A Python library and command-line interface for managing data uploads to MyTardis
mydata-python is MyData without wxPython.
It can be used as a Python library for:
- A command-line interface
- A Python GUI
- Exposing Python functionality via ZeroRPC (ZeroMQ) which can be used by a Javascript GUI
Find the appropriate location for the MyData.cfg
settings file, and read some of its
settings:
>>> from mydata.conf import settings
>>> settings.config_path
'/Users/james/Library/Application Support/MyData/MyData.cfg'
>>> settings.instrument_name
'Test Instrument1'
>>> settings.folder_structure
'Experiment / Dataset'
>>> settings.data_directory
'tests/testdata/testdata-exp-dataset'
Scan folders:
from mydata.tasks.folders import scan_folders
from mydata.conf import settings
assert settings.folder_structure == 'Experiment / Dataset'
exps = []
folders = []
# We don't need callbacks for these in this case:
found_user = None
found_group = None
def found_exp(exp_folder_name):
exps.append(exp_folder_name)
def found_dataset(folder):
folders.append(folder)
scan_folders(found_user, found_group, found_exp, found_dataset)
$ mydata
Usage: mydata [OPTIONS] COMMAND [ARGS]...
A command-line tool for uploading data to MyTardis, supporting the MyData
configuration file format used by the MyData desktop application
Options:
--help Show this message and exit.
Commands:
config Query or update settings in MyData.cfg
index Index data which is already in its permanent location.
scan Scan folders from structure described in MyData.cfg
upload Upload files from structure described in MyData.cfg
version Display version
$ mydata config
Usage: mydata config [OPTIONS] COMMAND [ARGS]...
Query or update settings in MyData.cfg
Options:
--help Show this message and exit.
Commands:
discover Display location of MyData.cfg
get Get value from MyData.cfg
list List keys in MyData.cfg
set Set value in MyData.cfg
$ mydata config discover
/Users/james/Library/Application Support/MyData/MyData.cfg
$ mydata config get instrument_name
James Test Microscope
The "scan" command finds the dataset folders and looks up users (or groups) on the MyTardis server, but doesn't actually upload any files.
$ mydata scan -v
Using MyData configuration in: /Users/james/Library/Application Support/MyData/MyData.cfg
Scanning /Users/Shared/GroupDatasetDemoData/ using the "User Group / Dataset" folder structure...

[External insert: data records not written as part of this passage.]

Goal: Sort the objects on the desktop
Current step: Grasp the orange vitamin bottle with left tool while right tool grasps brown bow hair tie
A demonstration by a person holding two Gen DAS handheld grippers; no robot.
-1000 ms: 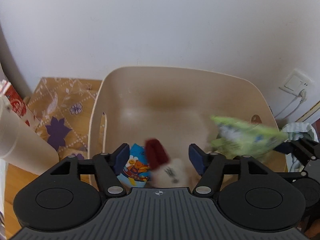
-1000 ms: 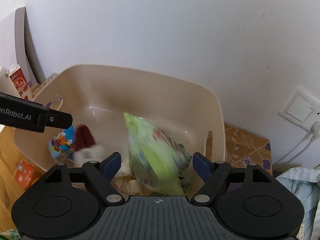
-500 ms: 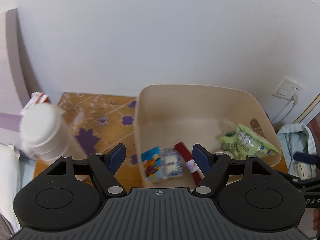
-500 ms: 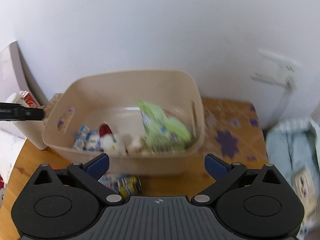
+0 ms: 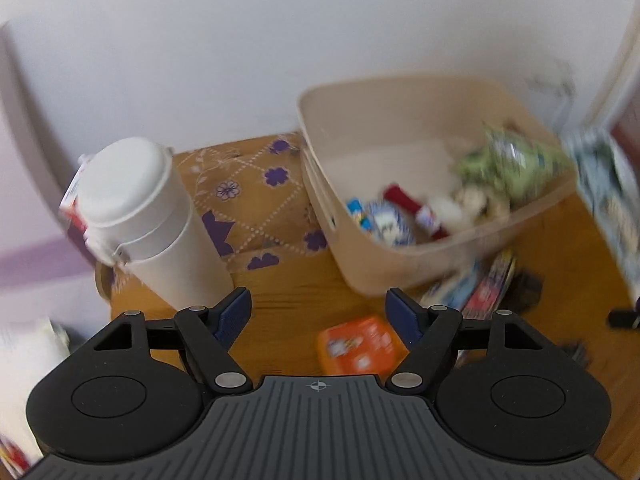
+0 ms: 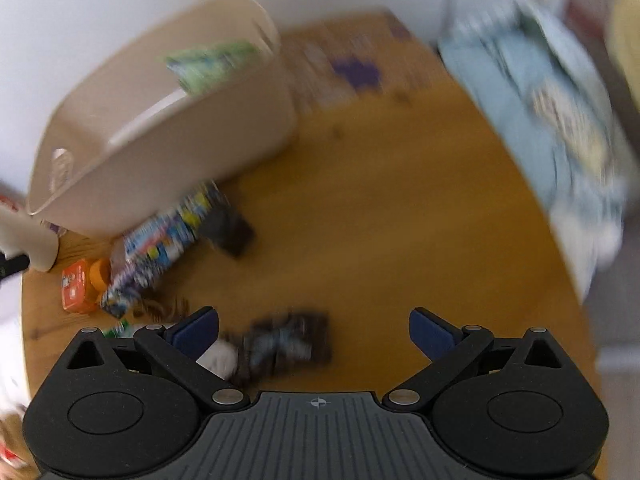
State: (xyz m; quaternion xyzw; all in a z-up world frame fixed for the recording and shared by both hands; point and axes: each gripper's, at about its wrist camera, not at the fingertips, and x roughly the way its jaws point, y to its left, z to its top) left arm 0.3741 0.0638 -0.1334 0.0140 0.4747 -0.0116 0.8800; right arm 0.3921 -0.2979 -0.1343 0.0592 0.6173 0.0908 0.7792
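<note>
A beige plastic bin (image 5: 320, 184) (image 6: 224, 128) stands on the wooden table against the wall. It holds a green snack bag (image 5: 508, 164) (image 6: 208, 64), a red item (image 5: 416, 210) and a blue packet (image 5: 380, 224). My left gripper (image 5: 318, 312) is open and empty above an orange box (image 5: 360, 346) (image 6: 76, 288). My right gripper (image 6: 314, 330) is open and empty above a dark packet (image 6: 284, 344). A colourful packet (image 6: 160, 244) (image 5: 476, 288) and a black item (image 6: 228, 228) lie in front of the bin.
A white lidded cup (image 5: 148, 216) stands left of the bin on a brown flowered mat (image 5: 248, 200). A pale blue cloth (image 6: 560, 128) covers the table's right side. Bare wood (image 6: 380, 208) lies between bin and cloth. Both views are motion-blurred.
Both grippers have pulled back and away from the bin, now over the table in front of it. The green bag and red item lie in the bin.
</note>
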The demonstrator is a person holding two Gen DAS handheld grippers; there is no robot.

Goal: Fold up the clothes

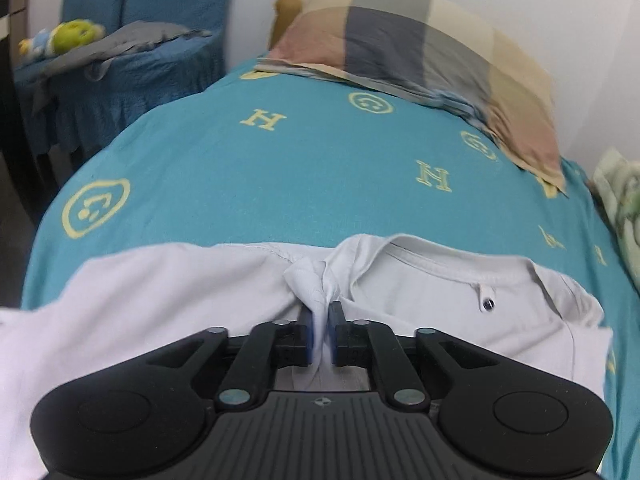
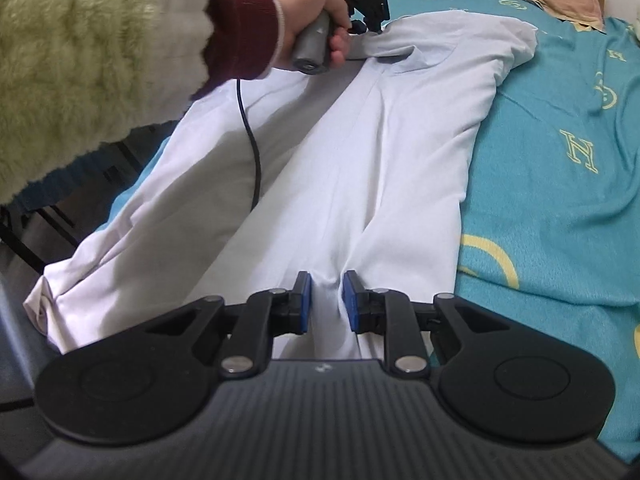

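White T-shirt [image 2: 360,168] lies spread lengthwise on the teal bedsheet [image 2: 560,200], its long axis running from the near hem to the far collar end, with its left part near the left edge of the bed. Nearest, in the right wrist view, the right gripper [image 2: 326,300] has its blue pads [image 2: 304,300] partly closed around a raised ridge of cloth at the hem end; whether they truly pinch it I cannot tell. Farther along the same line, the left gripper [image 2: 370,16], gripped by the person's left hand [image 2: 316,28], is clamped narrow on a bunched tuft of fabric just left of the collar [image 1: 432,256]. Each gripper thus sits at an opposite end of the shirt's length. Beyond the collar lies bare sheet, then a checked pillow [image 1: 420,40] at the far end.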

Found group folder: Group1 [GROUP "GroupPrefix-Group1" WAS NOT FOUND ON THE MYTARDIS SERVER]
Found group folder: Group2 [GROUP "GroupPrefix-Group2" WAS NOT FOUND ON THE MYTARDIS SERVER]
Found 7 dataset folders in /Users/Shared/GroupDatasetDemoData/
Only POST uploads are supported at present, and it is recommended to set a limit in your web server configuration preventing large files from being uploaded via POST. In the example below, one file cannot be uploaded by POST because it is too large. Additional upload methods supporting large files will be added soon.
$ mydata upload -v
Using MyData configuration in: /Users/james/Library/Application Support/MyData/MyData.cfg
Scanning /Users/Shared/GroupDatasetDemoData/ using the "User Group / Dataset" folder structure...
Found group folder: Group1 [GROUP "GroupPrefix-Group1" WAS NOT FOUND ON THE MYTARDIS SERVER]
Found group folder: Group2 [GROUP "GroupPrefix-Group2" WAS NOT FOUND ON THE MYTARDIS SERVER]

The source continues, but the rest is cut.